Another project to receive FaCE funding was Leveling Up Grading in the Liberal Arts. Faculty at Grinnell, Coe, and Luther will host virtual gatherings and an in-person workshop to explore alternatives to how student work has long been graded. The project leads believe alternatives to traditional letter grades have the strong potential to reduce classroom inequities, foster positive risk-taking by students, and lighten instructors’ workloads.
“Because grading systems and assessments exist in every classroom, alternative grading efforts can change the culture of the entire institution,” the applicants told ACM in their successful proposal. “We hope this project starts a new revolution of alternative grading practices among ACM institutions.”
Nine other collaborative projects received financial support from the ACM in this final round of FaCE funding.
- A team of Beloit, Coe, Cornell, and Grinnell faculty will develop open-access websites guiding students through relatable scenarios to help them visualize data-based decision-making processes and improve their quantitative reasoning skills.
- Computer scientists at Coe, Cornell, and Lawrence will design a new introductory programming course that embraces disruptive technologies like Generative AI.
- Representatives of Carleton, Coe, Colorado, Grinnell, Knox, and Lawrence will gather data on challenges women in STEM encounter on ACM campuses. Participants hope their research will result in an ACM-wide proposal to the National Science Foundation to advance equitable excellence in STEM.
- Faculty at Grinnell, Knox, and Macalester will lead a workshop series to support the well-being of students, faculty, and staff. The team will also examine how undergraduates’ well-being and experiences impact their ability to learn.

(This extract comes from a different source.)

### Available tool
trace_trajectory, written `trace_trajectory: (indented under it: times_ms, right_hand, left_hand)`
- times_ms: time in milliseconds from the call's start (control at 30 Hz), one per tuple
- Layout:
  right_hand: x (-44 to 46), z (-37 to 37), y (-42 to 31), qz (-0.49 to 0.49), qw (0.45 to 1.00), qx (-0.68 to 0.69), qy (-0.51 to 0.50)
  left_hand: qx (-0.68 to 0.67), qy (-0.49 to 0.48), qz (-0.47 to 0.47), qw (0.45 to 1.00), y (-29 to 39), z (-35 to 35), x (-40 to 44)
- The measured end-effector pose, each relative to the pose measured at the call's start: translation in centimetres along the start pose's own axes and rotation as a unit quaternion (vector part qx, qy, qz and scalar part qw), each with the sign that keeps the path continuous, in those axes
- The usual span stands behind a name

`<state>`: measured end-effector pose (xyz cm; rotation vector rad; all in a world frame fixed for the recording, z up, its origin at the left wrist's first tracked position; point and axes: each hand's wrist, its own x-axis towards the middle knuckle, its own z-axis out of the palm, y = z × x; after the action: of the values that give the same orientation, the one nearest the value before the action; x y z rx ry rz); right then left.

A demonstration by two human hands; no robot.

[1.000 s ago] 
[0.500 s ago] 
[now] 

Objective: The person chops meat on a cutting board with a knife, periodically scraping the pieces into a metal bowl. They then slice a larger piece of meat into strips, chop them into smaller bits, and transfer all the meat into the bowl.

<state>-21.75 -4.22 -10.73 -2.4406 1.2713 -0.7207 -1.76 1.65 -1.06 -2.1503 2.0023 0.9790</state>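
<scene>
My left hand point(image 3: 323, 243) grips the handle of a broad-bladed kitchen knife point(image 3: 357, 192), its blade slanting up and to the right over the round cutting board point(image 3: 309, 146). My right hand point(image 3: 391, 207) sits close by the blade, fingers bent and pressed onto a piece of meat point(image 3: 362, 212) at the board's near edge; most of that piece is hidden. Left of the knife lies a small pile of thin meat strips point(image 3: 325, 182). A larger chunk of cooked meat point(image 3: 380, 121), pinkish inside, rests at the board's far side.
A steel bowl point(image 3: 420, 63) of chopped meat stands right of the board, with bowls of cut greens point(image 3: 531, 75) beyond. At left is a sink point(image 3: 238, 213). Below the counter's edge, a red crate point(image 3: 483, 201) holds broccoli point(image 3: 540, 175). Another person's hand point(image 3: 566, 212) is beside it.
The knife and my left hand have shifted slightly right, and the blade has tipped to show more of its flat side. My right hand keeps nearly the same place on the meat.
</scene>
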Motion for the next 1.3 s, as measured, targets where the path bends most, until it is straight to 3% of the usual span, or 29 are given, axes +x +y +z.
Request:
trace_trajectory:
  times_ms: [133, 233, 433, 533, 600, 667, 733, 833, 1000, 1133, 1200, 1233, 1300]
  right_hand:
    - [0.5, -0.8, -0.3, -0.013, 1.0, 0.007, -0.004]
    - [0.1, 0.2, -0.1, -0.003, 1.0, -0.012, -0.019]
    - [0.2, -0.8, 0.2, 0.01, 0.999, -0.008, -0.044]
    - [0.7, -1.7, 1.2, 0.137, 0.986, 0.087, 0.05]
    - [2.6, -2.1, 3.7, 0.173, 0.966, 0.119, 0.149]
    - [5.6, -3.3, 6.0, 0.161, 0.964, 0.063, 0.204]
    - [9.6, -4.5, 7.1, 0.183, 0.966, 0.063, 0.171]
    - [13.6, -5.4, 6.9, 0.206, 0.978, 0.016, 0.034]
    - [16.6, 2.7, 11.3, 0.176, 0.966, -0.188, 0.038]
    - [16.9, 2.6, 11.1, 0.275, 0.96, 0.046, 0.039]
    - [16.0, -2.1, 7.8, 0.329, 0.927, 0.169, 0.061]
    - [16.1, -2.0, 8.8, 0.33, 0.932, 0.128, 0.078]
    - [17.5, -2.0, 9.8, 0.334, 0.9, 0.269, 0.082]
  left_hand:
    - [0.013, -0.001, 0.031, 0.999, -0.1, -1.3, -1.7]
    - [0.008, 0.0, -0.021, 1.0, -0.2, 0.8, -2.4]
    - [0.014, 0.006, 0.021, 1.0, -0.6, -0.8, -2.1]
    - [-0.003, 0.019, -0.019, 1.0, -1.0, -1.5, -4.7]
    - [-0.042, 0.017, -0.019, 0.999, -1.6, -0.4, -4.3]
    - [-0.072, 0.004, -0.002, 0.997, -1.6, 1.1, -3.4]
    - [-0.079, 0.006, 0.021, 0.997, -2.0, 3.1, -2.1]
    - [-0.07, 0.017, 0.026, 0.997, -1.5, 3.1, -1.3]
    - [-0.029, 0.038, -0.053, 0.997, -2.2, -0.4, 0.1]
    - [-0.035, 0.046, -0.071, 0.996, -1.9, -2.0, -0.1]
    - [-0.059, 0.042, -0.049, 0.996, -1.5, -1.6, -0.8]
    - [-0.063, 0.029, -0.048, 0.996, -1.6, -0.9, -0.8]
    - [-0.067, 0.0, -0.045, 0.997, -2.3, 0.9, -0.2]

- The nursing departments at St. Olaf and Luther will develop realistic scenarios to deepen future nurses’ intercultural competence and understanding of ways systemic racism manifests itself in medical settings.
- Led by educators at Colorado and Macalester, an intensive summer workshop will analyze the landscape of Open Educational Resources (OER), adapt and develop these freely-available educational materials, and highlight ways OER may benefit ACM faculty and students.
- A team of Carleton and St. Olaf faculty will create interactive materials to help statistics instructors and students better understand the implications of machine learning to develop accurate models and statistical forecasting to benefit society.
- Carleton, Macalester, and St. Olaf faculty will chart a course toward greater use of cloud-based high-performance computing resources on ACM campuses and liberal arts colleges nationwide.
- Colleagues from several departments at St. Olaf will collaborate to create an intensive, weekend-long immersive workshop to boost intercultural competency around active lifestyles for persons of all abilities. The goal is to use an interdisciplinary approach to reduce the marginalization of groups of people and foster inclusive approaches to greater societal health and wellness.
All projects will be completed by December 2025.
“It is exciting and inspiring to see such forward-thinking, cross-campus teamwork on display in these FaCE projects,” said ACM President Lisa Jasinski. “This kind of close collaboration is what ACM is built on, and I have no doubt it will help our colleges become even more vibrant and rewarding places to teach and learn, while setting a new national standard of innovation.”
Jasinski expressed her gratitude to the Mellon Foundation for its integral support for the FaCE initiative. Thanks to Mellon’s backing, ACM has provided a total of $1.15 million in funding since the fall of 2014 to support 62 collaborative projects. These projects have involved faculty on all 14 of the consortium’s campuses and have impacted thousands of students.